- Genre: Drama
- Written by: William Bankier Vicki Branden Lucille Chaplan Jack Cunningham Dennis Donovan Tony Flanders Cornne Langston Barry Pearson Grace Richardson Les Rose Michael Spivak Warren Waxler Valerie Wise
- Starring: Chris Wiggins
- Country of origin: Canada
- Original language: English
- No. of seasons: 1
- No. of episodes: 130

Production
- Producer: Michael Spivak
- Running time: 30 minutes
- Production companies: Jaylar Productions Fremantle International

Original release
- Network: CBC Television
- Release: 13 September 1971 – 29 November 1972

= Paul Bernard, Psychiatrist =

Paul Bernard, Psychiatrist is a Canadian dramatic television series which aired on CBC Television from 1971 to 1972.

==Premise==
Each episode portrayed a patient's appointment with psychiatrist Paul Bernard (Chris Wiggins) at his office.
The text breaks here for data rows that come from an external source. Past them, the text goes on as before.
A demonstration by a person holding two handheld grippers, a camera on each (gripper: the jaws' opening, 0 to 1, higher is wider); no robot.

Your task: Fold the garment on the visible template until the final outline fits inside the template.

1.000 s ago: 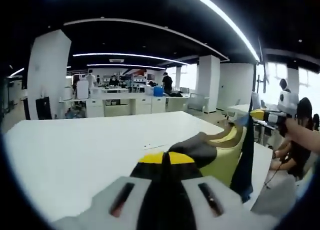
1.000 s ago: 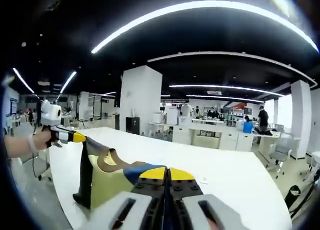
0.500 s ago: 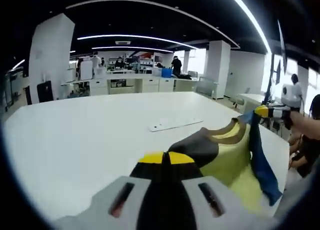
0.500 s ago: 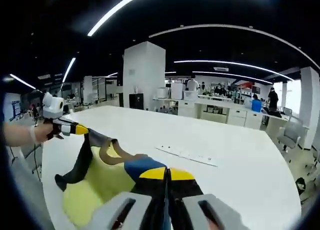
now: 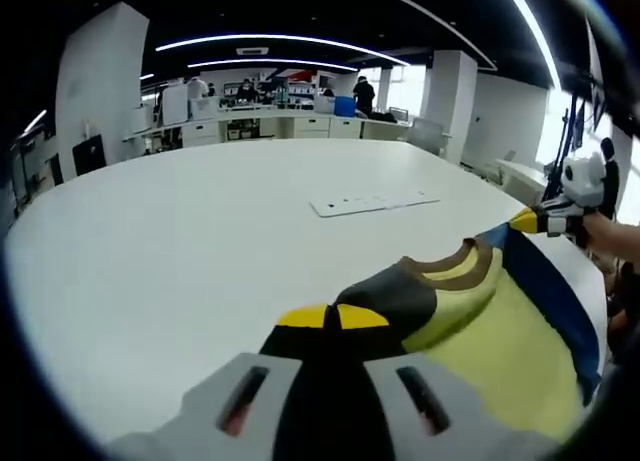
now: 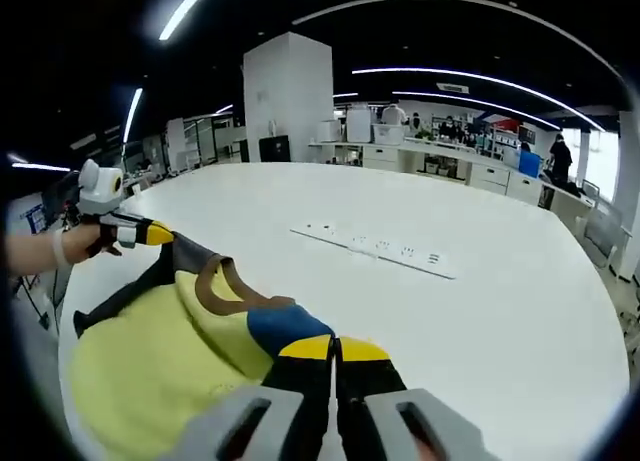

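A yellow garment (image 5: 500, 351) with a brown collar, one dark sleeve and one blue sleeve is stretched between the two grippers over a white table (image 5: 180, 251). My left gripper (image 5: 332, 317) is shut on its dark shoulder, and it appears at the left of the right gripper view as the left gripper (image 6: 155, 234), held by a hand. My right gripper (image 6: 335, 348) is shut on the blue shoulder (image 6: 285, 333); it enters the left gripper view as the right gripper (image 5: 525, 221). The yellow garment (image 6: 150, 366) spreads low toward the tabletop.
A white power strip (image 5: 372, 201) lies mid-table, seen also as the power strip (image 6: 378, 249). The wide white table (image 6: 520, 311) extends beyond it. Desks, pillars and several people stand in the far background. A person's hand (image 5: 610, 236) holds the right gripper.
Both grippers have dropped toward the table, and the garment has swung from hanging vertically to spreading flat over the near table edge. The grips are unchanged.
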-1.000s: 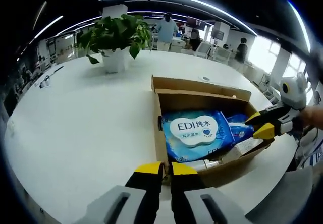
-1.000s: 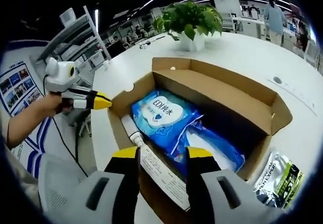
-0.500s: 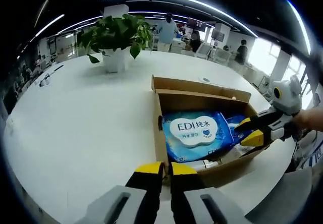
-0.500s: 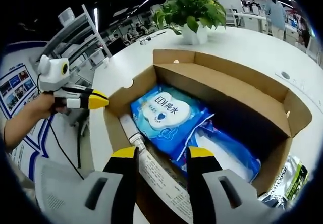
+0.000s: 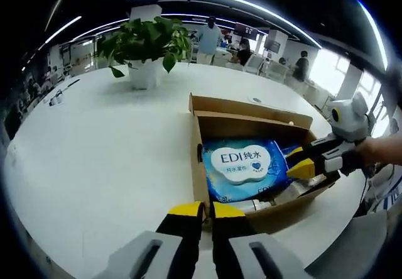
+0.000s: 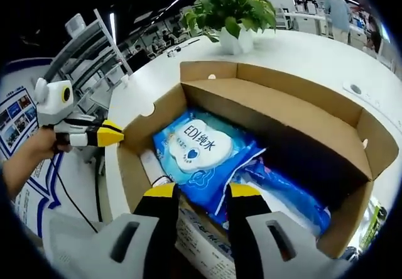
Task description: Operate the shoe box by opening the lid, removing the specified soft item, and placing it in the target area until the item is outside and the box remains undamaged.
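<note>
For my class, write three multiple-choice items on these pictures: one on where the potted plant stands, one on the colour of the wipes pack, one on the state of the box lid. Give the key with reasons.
1. Where does the potted plant stand?
A. Inside the box
B. On the white table, beyond the box
C. On the floor

2. What colour is the wipes pack?
A. Blue with a white label
B. Red
C. Green

3. What state is the lid of the shoe box in?
A. Taped shut
B. Closed
C. Open

Key: 1 B, the pot rests on the tabletop past the carton's far wall; 2 A, the left gripper view shows blue wrap under a white label; 3 C, the contents lie uncovered.
</note>
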### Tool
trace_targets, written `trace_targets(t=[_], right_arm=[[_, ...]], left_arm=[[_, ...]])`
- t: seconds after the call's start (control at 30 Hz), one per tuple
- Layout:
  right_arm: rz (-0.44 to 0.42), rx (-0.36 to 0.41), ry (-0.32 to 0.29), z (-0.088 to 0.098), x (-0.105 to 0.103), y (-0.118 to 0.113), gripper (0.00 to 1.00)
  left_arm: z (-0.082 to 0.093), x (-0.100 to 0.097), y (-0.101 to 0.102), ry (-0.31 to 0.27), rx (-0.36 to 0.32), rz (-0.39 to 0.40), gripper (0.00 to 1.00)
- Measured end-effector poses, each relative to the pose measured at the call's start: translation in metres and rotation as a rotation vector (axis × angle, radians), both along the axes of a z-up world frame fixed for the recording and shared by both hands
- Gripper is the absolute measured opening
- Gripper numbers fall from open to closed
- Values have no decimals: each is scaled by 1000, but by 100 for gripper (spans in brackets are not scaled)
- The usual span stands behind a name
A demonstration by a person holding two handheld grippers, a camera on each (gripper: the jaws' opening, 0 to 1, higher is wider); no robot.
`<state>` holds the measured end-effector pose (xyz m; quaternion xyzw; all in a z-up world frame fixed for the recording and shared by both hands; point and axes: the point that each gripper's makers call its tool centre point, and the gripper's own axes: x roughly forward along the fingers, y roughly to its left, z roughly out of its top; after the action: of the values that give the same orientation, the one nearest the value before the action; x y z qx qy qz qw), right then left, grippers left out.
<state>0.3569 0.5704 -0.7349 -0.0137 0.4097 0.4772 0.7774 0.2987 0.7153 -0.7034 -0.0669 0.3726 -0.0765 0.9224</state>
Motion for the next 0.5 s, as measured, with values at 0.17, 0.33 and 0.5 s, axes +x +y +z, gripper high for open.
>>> trace_targets(t=[0.17,0.33,0.5], right_arm=[[-20,1,1,-3,4,3,23],[-18,3,-29,-3,6,12,19],[10,-62,-96,-8,14,4,4]], left_arm=[[0,0,0,-1,-2,2,4],[0,0,1,-1,-2,4,4],[-1,0,2,-1,-1,6,4]])
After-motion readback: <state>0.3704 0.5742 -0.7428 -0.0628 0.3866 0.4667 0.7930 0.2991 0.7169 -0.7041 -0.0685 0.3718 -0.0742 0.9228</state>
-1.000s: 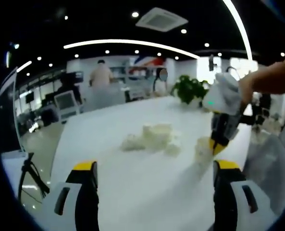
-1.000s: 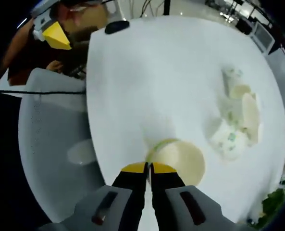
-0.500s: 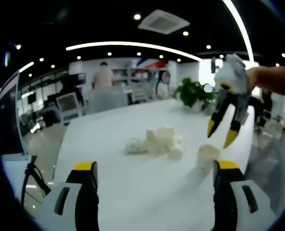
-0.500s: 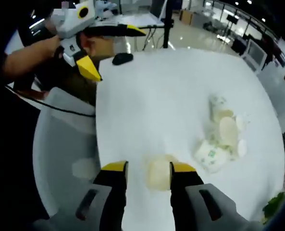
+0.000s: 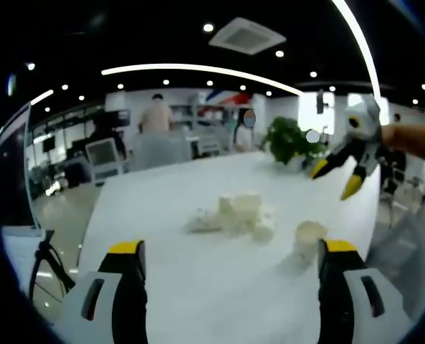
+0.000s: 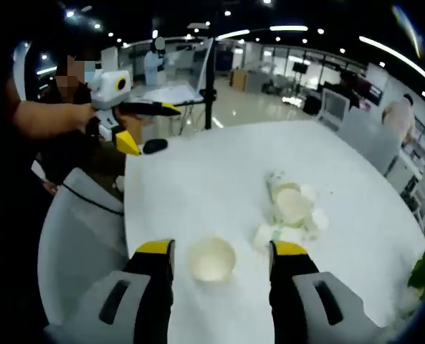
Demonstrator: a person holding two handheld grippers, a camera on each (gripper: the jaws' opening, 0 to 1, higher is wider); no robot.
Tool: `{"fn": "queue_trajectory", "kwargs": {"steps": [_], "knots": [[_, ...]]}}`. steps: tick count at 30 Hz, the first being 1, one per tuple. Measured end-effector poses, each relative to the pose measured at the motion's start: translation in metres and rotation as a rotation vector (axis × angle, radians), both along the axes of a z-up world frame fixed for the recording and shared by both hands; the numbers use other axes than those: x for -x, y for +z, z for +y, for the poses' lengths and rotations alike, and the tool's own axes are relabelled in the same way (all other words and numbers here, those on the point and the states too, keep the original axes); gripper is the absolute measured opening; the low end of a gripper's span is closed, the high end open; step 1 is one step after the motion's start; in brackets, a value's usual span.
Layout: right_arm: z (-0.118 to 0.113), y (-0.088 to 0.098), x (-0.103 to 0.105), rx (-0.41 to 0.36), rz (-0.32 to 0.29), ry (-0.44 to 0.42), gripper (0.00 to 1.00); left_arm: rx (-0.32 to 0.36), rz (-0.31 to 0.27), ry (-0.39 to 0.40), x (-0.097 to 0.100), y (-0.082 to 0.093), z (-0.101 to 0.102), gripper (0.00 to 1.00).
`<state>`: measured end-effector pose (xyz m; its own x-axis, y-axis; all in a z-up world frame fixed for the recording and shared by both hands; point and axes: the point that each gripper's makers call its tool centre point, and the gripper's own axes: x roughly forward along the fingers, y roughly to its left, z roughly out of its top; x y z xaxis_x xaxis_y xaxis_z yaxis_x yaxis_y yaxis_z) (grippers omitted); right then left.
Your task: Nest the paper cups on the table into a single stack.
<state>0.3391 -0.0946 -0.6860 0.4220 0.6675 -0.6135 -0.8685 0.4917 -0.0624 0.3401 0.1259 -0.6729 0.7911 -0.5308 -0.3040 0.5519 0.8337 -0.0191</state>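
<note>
In the left gripper view, the left gripper rises from the bottom with its yellow-tipped fingers spread wide and holding nothing. Between them lies the white desk. A single paper cup stands upright with its mouth up, just beside the right finger of this gripper. Further back, near the middle of the desk, a heap of paper cups lies; some are on their sides, and they touch each other. The right gripper hangs in the air above the far right side of the desk, held by a hand, its fingers spread and empty. Behind the desk there are a green plant, a monitor, a person with the back turned, and ceiling lights in a large office.

In the right gripper view, the right gripper has its fingers wide apart, and the single paper cup stands on the desk between them, touching neither. The heap of paper cups lies beyond it, to the right. The left gripper is at the upper left, over the desk edge, with its fingers spread. A dark computer mouse lies on the desk just below it. A grey chair stands by the near edge.
</note>
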Motion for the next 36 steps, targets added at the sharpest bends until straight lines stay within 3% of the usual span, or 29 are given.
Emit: {"fn": "queue_trajectory", "kwargs": {"steps": [4, 7, 11, 17, 21, 25, 28, 31, 36], "knots": [[-0.019, 0.0, -0.005, -0.107, -0.035, -0.13, 0.54, 0.0, 0.014, 0.007, 0.002, -0.006, 0.001, 0.99], [-0.037, -0.001, -0.01, -0.14, -0.075, -0.207, 0.57, -0.006, 0.016, 0.015, 0.005, -0.01, 0.002, 0.99], [-0.053, -0.005, -0.006, -0.199, -0.071, -0.281, 0.63, -0.013, 0.011, 0.026, 0.008, -0.013, 0.004, 0.99], [-0.073, -0.018, -0.002, -0.208, -0.165, -0.355, 0.68, 0.004, 0.02, 0.035, 0.013, -0.021, 0.004, 0.99], [-0.082, -0.031, 0.004, -0.219, -0.201, -0.389, 0.68, -0.019, 0.026, 0.035, 0.014, -0.027, 0.003, 0.99], [-0.093, -0.033, 0.008, -0.281, -0.207, -0.441, 0.72, -0.088, -0.009, 0.012, 0.018, -0.031, -0.003, 0.99], [-0.099, -0.034, 0.011, -0.292, -0.22, -0.452, 0.77, -0.057, -0.023, 0.023, 0.019, -0.029, -0.006, 0.99], [-0.102, -0.04, 0.019, -0.35, -0.167, -0.488, 0.85, -0.035, -0.041, 0.043, 0.018, -0.026, -0.005, 0.99], [-0.105, -0.047, 0.027, -0.349, -0.21, -0.515, 0.94, -0.03, -0.023, 0.046, 0.019, -0.033, -0.008, 0.99]]}}
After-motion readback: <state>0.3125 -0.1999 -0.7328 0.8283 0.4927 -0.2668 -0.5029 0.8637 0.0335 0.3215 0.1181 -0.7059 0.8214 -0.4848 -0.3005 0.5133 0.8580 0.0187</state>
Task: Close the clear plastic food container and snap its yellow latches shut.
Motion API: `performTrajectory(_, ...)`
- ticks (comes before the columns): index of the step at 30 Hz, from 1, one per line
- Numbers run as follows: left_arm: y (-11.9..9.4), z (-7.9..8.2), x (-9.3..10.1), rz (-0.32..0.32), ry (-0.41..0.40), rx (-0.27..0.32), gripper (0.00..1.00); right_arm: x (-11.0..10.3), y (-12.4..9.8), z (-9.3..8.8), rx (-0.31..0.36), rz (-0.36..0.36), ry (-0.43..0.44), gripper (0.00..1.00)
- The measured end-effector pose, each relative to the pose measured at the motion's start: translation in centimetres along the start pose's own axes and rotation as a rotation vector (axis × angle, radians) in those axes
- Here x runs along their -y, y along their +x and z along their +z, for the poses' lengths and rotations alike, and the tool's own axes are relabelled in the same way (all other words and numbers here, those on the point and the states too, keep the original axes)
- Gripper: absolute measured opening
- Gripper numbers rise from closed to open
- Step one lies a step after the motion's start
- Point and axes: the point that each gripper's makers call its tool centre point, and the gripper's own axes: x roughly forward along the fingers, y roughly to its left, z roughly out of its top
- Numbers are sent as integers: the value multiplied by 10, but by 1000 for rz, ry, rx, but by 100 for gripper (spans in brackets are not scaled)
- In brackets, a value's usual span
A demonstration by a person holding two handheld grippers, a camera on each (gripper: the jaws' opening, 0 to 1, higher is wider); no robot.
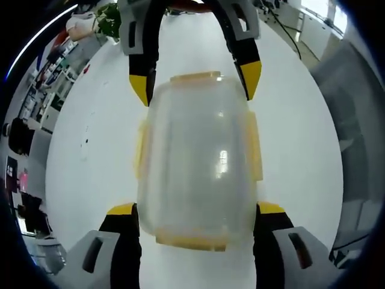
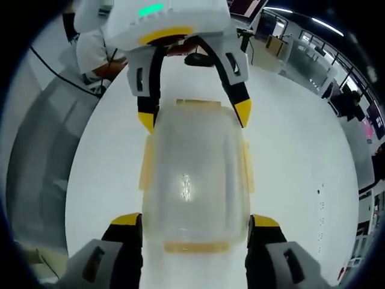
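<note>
Container (image 1: 195,159) sits dead center on the white table (image 1: 301,150) in the left gripper view, lid already on top as far as I can tell. The left gripper (image 1: 195,211) has its jaws spread wide, one on each side of the near end at 7 and 5 o'clock, right up against the walls, but I can't say they're actually squeezing it. The right gripper (image 1: 195,81) comes in from 12 o'clock, jaws also apart, straddling the far end. Yellow latches (image 1: 255,147) show at 3, 9, 12 and 6 o'clock.

Right gripper view is the same thing mirrored: container (image 2: 195,174) in the middle, right gripper (image 2: 195,221) open around the near end, left gripper (image 2: 195,114) open around the far end at 12. Side latches (image 2: 247,165) seem to flare out a bit, though the fisheye makes it fuzzy.

So my read: lid's placed, latches probably not snapped yet. All four are still to press down.
</note>
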Motion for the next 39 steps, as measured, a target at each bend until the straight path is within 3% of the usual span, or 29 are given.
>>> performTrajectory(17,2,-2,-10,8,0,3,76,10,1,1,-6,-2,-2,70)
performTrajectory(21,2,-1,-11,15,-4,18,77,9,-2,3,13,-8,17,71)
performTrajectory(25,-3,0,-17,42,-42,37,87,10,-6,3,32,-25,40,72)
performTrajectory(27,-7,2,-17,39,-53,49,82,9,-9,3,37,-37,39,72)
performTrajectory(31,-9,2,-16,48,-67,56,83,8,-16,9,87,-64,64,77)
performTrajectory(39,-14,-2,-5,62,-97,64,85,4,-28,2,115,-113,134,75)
The patient, typically female, would lie on the doctor's couch and reveal her thoughts in keeping with the practices of psychoanalysis. Patients often reappeared on the series for approximately monthly follow-up visits. Script material was derived from Canadian Mental Health Association patient histories.

==Production==
The series was produced by Michael Spivak (Science International) as a joint effort of his Jaylar Productions and Fremantle International for broadcast on CBC. Two pilot episodes were created prior to the full 130-episode production. Since the plot was limited to the doctor-patient dialogue within Bernard's office, the series was described as a "one-set semi-soap".

==Cast==
Besides Wiggins, the following actors were cast as patients during the series run:

- Josephine Barrington
- Anna Cameron
- Marcia Diamond
- Nuala Fitzgerald
- Gale Garnett
- Dawn Greenhalgh
- Til Hanson
- Kay Hawtrey
- Valerie Jean Hume
- Barbara Kyle
- Carole Lazare
- Peggy Mahon
- Phyllis Marshall
- Paisley Maxwell
- Arlene Meadows
- Micki Moore
- Michele Oricoine
- Diane Polley
- Vivian Reis
- Shelley Sommers
- Tudi Wiggins

==Scheduling==
This half-hour series was broadcast on CBC weekdays at 4:00 p.m. (Eastern) from 13 September 1971 to 14 January 1972. The series moved to the 2:00 p.m. time slot from 17 January to 29 November 1972.

The series was also purchased for broadcast in Australia, Hong Kong and the United States (selected CBS stations).